▶ _Task objective_
Copy out each line of the data that contains "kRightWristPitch".

/---

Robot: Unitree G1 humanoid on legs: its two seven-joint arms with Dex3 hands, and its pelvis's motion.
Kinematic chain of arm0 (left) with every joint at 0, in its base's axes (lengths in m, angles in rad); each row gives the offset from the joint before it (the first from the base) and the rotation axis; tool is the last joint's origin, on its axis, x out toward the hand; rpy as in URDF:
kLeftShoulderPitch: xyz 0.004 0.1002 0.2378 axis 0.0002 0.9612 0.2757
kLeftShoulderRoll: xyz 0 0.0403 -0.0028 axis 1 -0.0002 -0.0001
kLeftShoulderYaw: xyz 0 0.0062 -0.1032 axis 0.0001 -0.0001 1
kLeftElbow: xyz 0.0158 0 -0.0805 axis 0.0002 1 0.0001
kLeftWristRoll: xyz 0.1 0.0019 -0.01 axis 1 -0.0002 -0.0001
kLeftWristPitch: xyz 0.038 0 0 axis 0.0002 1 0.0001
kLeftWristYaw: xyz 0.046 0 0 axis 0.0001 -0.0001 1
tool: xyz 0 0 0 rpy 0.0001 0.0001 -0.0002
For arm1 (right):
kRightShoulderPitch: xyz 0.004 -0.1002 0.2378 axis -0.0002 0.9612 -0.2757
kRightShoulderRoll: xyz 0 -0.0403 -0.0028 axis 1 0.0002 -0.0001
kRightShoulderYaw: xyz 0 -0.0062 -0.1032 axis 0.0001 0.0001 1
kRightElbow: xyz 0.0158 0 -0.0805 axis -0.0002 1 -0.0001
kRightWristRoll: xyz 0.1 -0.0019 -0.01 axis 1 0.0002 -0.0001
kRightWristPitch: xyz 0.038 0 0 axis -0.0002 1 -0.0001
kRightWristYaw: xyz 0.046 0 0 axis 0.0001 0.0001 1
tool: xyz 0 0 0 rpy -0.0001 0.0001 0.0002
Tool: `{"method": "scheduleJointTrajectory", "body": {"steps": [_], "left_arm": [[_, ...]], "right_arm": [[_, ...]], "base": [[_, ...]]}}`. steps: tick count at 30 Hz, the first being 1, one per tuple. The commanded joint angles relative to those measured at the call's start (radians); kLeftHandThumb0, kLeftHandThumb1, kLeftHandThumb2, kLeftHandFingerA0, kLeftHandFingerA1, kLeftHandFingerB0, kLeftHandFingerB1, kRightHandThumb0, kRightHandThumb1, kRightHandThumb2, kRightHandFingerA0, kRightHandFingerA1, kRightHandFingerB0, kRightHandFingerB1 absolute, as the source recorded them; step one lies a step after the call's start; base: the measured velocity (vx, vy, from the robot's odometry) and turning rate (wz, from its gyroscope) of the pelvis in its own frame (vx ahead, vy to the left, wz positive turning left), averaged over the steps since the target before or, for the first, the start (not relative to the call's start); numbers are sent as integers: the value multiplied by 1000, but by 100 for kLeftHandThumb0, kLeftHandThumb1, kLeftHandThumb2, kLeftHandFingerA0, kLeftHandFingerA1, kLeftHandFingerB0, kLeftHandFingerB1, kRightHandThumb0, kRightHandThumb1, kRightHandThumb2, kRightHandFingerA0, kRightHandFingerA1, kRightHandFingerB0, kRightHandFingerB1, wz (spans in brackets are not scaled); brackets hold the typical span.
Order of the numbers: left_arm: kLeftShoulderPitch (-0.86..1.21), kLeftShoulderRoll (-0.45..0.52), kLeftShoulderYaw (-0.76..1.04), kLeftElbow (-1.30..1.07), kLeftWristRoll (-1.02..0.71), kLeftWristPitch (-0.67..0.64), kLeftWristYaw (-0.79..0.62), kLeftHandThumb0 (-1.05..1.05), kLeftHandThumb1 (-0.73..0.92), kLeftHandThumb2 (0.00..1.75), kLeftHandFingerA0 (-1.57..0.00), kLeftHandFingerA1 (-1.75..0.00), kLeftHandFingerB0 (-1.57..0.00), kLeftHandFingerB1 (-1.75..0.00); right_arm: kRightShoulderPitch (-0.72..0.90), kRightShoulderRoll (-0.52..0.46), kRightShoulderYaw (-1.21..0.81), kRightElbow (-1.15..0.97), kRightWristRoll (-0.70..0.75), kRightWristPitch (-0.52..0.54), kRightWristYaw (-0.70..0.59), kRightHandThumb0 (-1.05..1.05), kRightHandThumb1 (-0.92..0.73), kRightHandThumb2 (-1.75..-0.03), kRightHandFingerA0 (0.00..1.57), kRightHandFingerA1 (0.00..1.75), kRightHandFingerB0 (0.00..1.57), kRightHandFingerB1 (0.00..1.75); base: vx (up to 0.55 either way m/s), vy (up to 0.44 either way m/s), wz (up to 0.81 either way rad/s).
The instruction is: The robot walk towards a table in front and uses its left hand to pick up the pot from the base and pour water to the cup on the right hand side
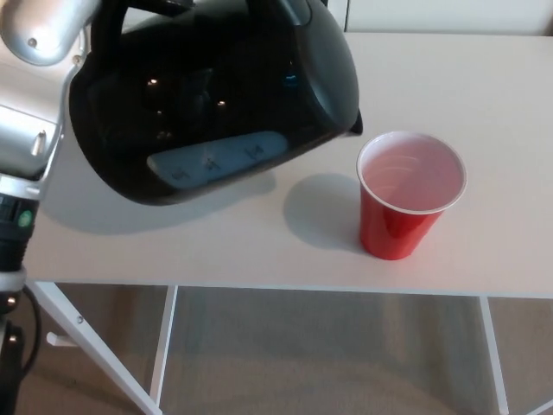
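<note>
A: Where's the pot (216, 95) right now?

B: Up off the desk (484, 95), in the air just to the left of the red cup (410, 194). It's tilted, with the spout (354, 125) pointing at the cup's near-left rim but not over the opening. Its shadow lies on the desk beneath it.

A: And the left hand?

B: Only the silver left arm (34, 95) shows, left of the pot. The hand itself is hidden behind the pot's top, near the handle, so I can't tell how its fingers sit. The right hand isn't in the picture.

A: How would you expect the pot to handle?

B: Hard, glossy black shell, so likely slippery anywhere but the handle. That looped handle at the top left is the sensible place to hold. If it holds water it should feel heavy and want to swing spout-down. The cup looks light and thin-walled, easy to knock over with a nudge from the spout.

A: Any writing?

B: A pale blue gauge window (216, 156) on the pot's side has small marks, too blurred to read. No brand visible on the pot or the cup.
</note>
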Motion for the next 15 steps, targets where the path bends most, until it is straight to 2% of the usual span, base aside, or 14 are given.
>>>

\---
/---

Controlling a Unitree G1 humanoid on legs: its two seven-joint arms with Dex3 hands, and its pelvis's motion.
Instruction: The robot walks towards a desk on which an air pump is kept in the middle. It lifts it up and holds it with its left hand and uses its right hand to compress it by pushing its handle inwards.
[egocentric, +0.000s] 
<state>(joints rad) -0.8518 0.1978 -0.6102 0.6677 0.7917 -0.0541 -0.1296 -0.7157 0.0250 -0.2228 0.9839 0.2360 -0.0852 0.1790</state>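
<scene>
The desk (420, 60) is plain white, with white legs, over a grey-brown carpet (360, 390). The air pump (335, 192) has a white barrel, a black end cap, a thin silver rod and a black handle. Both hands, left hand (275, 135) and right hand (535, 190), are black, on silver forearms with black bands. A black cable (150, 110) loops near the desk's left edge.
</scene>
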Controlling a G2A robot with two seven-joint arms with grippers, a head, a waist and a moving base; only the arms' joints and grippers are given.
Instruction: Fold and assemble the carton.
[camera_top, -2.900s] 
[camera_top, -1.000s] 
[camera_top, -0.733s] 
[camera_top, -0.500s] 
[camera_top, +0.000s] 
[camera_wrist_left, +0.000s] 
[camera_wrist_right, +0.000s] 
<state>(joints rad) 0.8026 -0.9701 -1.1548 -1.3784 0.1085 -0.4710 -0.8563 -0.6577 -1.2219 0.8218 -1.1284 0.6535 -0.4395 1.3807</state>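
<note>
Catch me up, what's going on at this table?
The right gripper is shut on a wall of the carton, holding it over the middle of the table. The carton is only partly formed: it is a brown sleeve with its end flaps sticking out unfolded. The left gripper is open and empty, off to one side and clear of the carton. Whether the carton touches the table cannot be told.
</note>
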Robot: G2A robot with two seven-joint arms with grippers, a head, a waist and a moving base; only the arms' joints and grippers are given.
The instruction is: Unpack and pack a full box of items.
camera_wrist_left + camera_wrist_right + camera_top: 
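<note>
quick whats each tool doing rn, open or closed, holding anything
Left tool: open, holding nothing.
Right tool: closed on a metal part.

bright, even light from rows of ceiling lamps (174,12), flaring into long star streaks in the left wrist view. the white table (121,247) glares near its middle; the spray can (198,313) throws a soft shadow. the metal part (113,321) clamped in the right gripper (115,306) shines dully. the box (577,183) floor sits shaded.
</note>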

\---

▶ _Output of the task_
kRightWristPitch: xyz 0.038 0 0 axis -0.0002 1 -0.0001
Order of the numbers: left_arm: kLeftShoulderPitch (-0.86..1.21), kLeftShoulderRoll (-0.45..0.52), kLeftShoulderYaw (-0.76..1.04), kLeftElbow (-1.30..1.07), kLeftWristRoll (-1.02..0.71), kLeftWristPitch (-0.67..0.64), kLeftWristYaw (-0.79..0.62), kLeftHandThumb0 (-1.05..1.05), kLeftHandThumb1 (-0.73..0.92), kLeftHandThumb2 (0.00..1.75), kLeftHandFingerA0 (-1.57..0.00), kLeftHandFingerA1 (-1.75..0.00), kLeftHandFingerB0 (-1.57..0.00), kLeftHandFingerB1 (-1.75..0.00); right_arm: kRightShoulderPitch (-0.72..0.90), kRightShoulderRoll (-0.52..0.46), kRightShoulderYaw (-1.21..0.81), kRightElbow (-1.15..0.97), kRightWristRoll (-0.70..0.75), kRightWristPitch (-0.52..0.54), kRightWristYaw (-0.70..0.59), kRightHandThumb0 (-1.05..1.05), kRightHandThumb1 (-0.92..0.73), kRightHandThumb2 (-1.75..-0.03), kRightHandFingerA0 (0.00..1.57), kRightHandFingerA1 (0.00..1.75), kRightHandFingerB0 (0.00..1.57), kRightHandFingerB1 (0.00..1.75); base: vx (up to 0.55 either way m/s), vy (up to 0.44 either way m/s), wz (up to 0.81 either way rad/s).

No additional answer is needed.